### Problem requirements
Look through the data below and extract, unchanged, the lines from the one that contains "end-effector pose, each" to the one that contains "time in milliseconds", both included.

### Dataset section
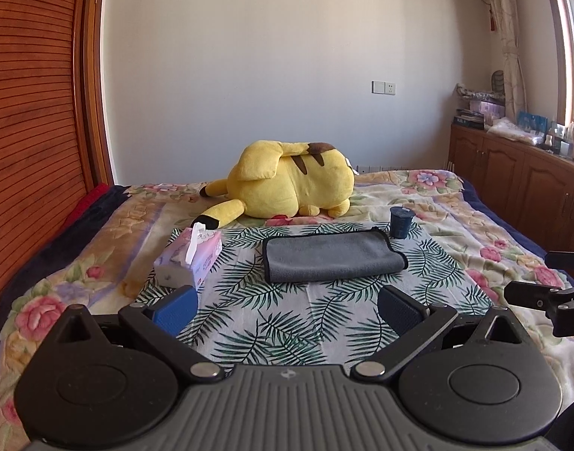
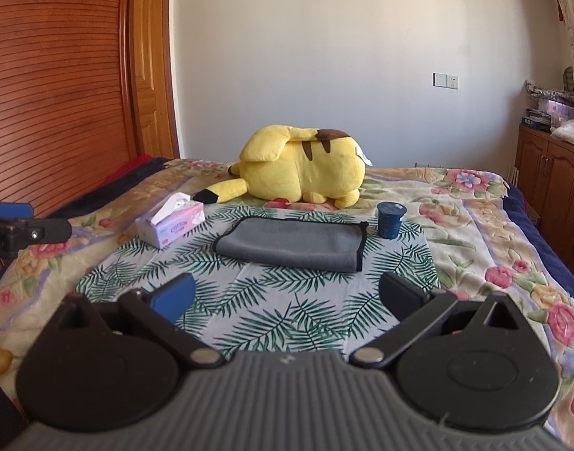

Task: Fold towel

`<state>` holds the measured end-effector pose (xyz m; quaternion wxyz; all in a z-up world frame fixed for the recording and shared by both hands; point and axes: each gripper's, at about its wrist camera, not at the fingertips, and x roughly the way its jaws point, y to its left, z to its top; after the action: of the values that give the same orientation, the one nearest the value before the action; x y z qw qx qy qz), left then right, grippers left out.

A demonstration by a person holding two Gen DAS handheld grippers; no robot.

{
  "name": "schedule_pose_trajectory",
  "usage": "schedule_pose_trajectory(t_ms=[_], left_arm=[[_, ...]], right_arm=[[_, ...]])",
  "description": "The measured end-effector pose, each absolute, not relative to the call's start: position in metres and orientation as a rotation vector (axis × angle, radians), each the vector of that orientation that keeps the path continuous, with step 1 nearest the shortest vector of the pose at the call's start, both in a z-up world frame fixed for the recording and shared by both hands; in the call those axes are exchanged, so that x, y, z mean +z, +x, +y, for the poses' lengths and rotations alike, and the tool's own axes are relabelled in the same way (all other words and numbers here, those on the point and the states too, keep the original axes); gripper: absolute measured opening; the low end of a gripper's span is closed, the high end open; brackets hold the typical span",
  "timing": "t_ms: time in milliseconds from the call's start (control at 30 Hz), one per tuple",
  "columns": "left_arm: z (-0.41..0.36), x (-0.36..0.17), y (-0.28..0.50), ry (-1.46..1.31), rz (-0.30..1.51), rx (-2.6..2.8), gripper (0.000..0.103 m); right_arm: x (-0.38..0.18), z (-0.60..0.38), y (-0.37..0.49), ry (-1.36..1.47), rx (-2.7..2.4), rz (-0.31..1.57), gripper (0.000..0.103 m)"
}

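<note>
- Towel (image 1: pixel 330 259), grey with dark edging, lies flat on the palm-leaf cloth (image 1: pixel 287 323) spread over the bed (image 1: pixel 475 218); looks already doubled over once, since a rounded fold runs along one short end.
- Landmark = towel. Tissue box (image 1: pixel 189 259) sits on the towel's left, apart from it. Dark blue cup (image 1: pixel 401 221) stands at the towel's far right corner, just beside it, not touching as far as I can tell. Yellow plush toy (image 1: pixel 287 184) lies behind the towel, well apart.
- Long axis of the towel runs left-right, across the line both cameras look along; its near long edge faces both tools.
- Left hand-held gripper (image 1: pixel 287 310): fingers spread wide, nothing between them, held above the cloth short of the towel's near edge, roughly level with the towel's left half.
- Right hand-held gripper (image 2: pixel 287 297): also spread wide and empty, short of the same near edge, facing the towel's middle to right half.
- Neither touches the towel. Both look about equally far from it; left is nearer the towel's left end, right nearer the bound right end.
- Judgement: next fold likely brings one short end over the other along the long axis, so each tool would take a corner on its own side; the cup next to the far right corner is the thing to avoid knocking.
</note>
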<state>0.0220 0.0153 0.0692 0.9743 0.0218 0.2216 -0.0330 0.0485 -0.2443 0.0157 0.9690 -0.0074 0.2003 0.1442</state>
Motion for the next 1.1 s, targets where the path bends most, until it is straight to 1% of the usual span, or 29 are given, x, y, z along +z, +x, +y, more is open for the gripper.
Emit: schedule_pose_trajectory(t_ms=[567, 1100], left_arm=[[0.034, 0.019, 0.018, 0.007, 0.507, -0.026, 0.086], [0.027, 0.002, 0.015, 0.056, 0.465, -0.008, 0.086]], right_arm=[[-0.02, -0.245, 0.042, -0.011, 0.259, 0.446, 0.103], [-0.026, -0.255, 0.042, 0.037, 0.218, 0.415, 0.103]])
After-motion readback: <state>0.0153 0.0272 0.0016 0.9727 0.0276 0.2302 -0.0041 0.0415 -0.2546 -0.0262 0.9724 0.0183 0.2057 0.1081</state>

### Response
  "description": "The measured end-effector pose, each absolute, not relative to the call's start: position in metres and orientation as a rotation vector (axis × angle, radians), each the vector of that orientation that keeps the path continuous, with step 1 nearest the shortest vector of the pose at the call's start, both in a z-up world frame fixed for the recording and shared by both hands; in the call those axes are exchanged, so that x, y, z mean +z, +x, +y, for the poses' lengths and rotations alike, and the tool's own axes are relabelled in the same way (all other words and numbers here, those on the point and the states too, keep the original axes); gripper: absolute measured opening; the low end of a gripper's span is closed, the high end open; brackets hold the typical span",
  "timing": "t_ms: time in milliseconds from the call's start (control at 30 Hz), one per tuple",

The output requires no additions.